Vogliamo continuare a credere che l’impegno della nostra Amministrazione, profuso con convinzione fin dal 2015, poi nel 2016 quando decise di far proprio il nostro progetto “Nuova Sanità a Marradi” per il quale avevamo ottenuto il coinvolgimento anche dei Medici di famiglia di Marradi e Palazzuolo Sul Senio, non verrà meno e sarà davvero realizzato; come fra l’altro dichiarato in occasione del pubblico incontro tenuto presso il Teatro Parrocchiale di Marradi nel 2018 dal ns. Sindaco Tommaso Triberti con l’Assessore Regionale alla Sanità Stefania Saccardi e l’attuale Dir. Generale dell’A.Usl. Dr. Marchese Morello.

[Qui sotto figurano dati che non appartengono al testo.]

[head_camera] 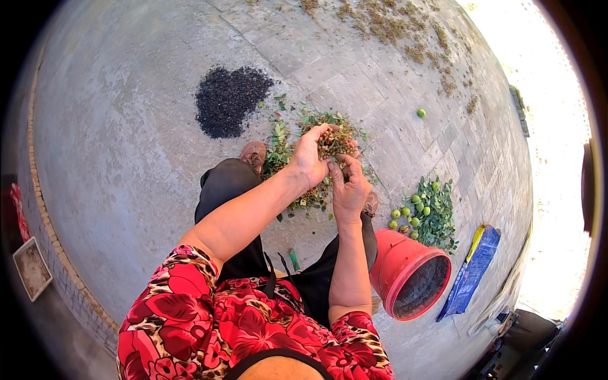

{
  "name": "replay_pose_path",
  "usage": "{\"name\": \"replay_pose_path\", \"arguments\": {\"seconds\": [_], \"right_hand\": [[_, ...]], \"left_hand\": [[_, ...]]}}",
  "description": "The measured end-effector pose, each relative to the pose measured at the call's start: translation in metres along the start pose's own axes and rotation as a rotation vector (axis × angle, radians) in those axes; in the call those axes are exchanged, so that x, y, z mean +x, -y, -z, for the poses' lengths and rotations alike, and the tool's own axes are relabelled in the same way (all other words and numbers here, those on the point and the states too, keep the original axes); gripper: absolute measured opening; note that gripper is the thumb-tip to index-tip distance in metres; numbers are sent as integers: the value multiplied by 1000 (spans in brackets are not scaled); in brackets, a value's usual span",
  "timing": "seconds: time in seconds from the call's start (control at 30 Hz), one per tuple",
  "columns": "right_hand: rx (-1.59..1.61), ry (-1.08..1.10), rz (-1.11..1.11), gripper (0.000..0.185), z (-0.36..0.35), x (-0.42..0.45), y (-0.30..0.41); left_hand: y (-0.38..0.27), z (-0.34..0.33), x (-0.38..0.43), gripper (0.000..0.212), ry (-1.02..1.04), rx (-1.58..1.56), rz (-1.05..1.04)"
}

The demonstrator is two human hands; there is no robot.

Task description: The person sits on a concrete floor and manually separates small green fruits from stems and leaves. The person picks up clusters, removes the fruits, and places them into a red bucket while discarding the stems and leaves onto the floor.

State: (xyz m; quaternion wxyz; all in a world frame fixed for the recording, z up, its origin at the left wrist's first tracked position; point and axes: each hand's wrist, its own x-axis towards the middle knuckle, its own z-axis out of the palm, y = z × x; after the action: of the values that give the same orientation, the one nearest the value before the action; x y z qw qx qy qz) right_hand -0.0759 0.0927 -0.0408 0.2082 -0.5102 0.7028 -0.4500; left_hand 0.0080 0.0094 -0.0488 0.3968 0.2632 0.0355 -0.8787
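Note:
Cupped in my left hand (pixel 308 159) is a bunch of small reddish-green berries on stems (pixel 336 142), which look like Sichuan pepper. My right hand (pixel 350 187) is at the lower edge of that bunch, thumb and fingertips bent towards it. Whether its fingertips pinch a stem is hidden by the fingers. Below both hands, a heap of leafy berry sprigs (pixel 280 149) lies on the concrete floor between my shoes.
A heap of black seeds (pixel 228 102) lies ahead on the left. At right are green round fruits (pixel 414 222), cut leaves (pixel 439 216), a red bucket (pixel 394 251) and a blue plastic bag (pixel 472 275). Brownish plant clusters (pixel 389 23) are spread farther off.

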Motion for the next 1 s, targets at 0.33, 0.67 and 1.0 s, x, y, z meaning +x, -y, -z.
{"name": "replay_pose_path", "arguments": {"seconds": [0.33, 0.67, 1.0], "right_hand": [[1376, 111, -371, 11, 22, 6, 3], [791, 31, -368, 20, 19, 7, -1], [51, -109, -126, 23, 9, 5, 14]], "left_hand": [[3, 0, 0, 32, -24, -36, 2], [9, 2, -3, 28, -38, 76, 38], [20, 9, -4, 27, 22, 104, 30]]}}
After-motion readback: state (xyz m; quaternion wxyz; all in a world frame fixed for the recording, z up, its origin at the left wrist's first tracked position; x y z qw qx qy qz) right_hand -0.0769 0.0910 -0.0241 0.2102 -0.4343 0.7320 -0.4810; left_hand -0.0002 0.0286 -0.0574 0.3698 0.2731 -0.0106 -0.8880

Il rammarico per la situazione attuale e il timore per i rischi che qualcosa continui a frapporsi fra le dichiarazioni ufficiali e la concreta realizzazione del progetto, la Co.m.e.s. e la In Cammino, anch’essa Cooperativa Sociale che pur avendo sede in Faenza ha sempre condiviso da par suo, ogni passo di questo percorso sia progettuale che di gestione, li vivono intensamente. Così come l’amarezza dovuta alla differente e unilaterale applicazione da parte dell’A.Usl, nell’ultimo periodo, di clausole contrattuali vigenti fin dall’origine e mai modificate, che ha comportato pesanti ricadute economiche per le Cooperative. Nonché l’incredibile commento del Sindacato C.G.I.L.,che pur avendo conosciuto solo a metà del mese di agosto la realtà di Villa Ersilia, dove nessuno degli addetti ha mai contestato alcunché, si è permesso un commento che respingiamo in toto in occasione dell’accordo per l’assegnazione a 7 di essi, di un livello contrattuale superiore rispetto a quello puntualmente e legittimamente assegnato, per la legislazione Toscana, nonché puntualmente ogni mese riportato in modo esplicito in busta paga.
Ciò detto non ci stancheremo di fare la nostra parte per tentare di dare risposte ai bisogni della comunità intera, in costante dialogo e rapporto di collaborazione con le istituzioni pubbliche, con modalità non passiva ma propositiva come dimostrano i servizi presenti nel nostro territorio, dalla Comunità di recupero “Sasso-Montegianni”, all’appartamento “Dopo di Noi”, ai nidi di Marradi, Palazzuolo e Firenzuola (anche se non più gestito) e come detto la R.S.A. Villa Ersilia, solo per citarne alcuni.
E’ con piacere infine che Comes e In Cammino, rafforzati dalle non rare espressioni di gratitudine ricevute negli anni da tanti familiari degli ospiti di Villa Ersilia per come venivano accuditi i propri cari, ringraziano di cuore tutto il personale che nei 18 anni si è avvicendato, per la professionalità e umanità espresse, riuscendo anche in questo ultimo anno e mezzo di Covid a tenere indenne gli ospiti, 28 fino a luglio scorso, da ogni pericolo di contagio. Ci auguriamo infine, possa trattarsi di un arrivederci alla nuova struttura, ampliata e con tutti i nuovi servizi previsti dal progetto “Nuova Sanità a Marradi”.”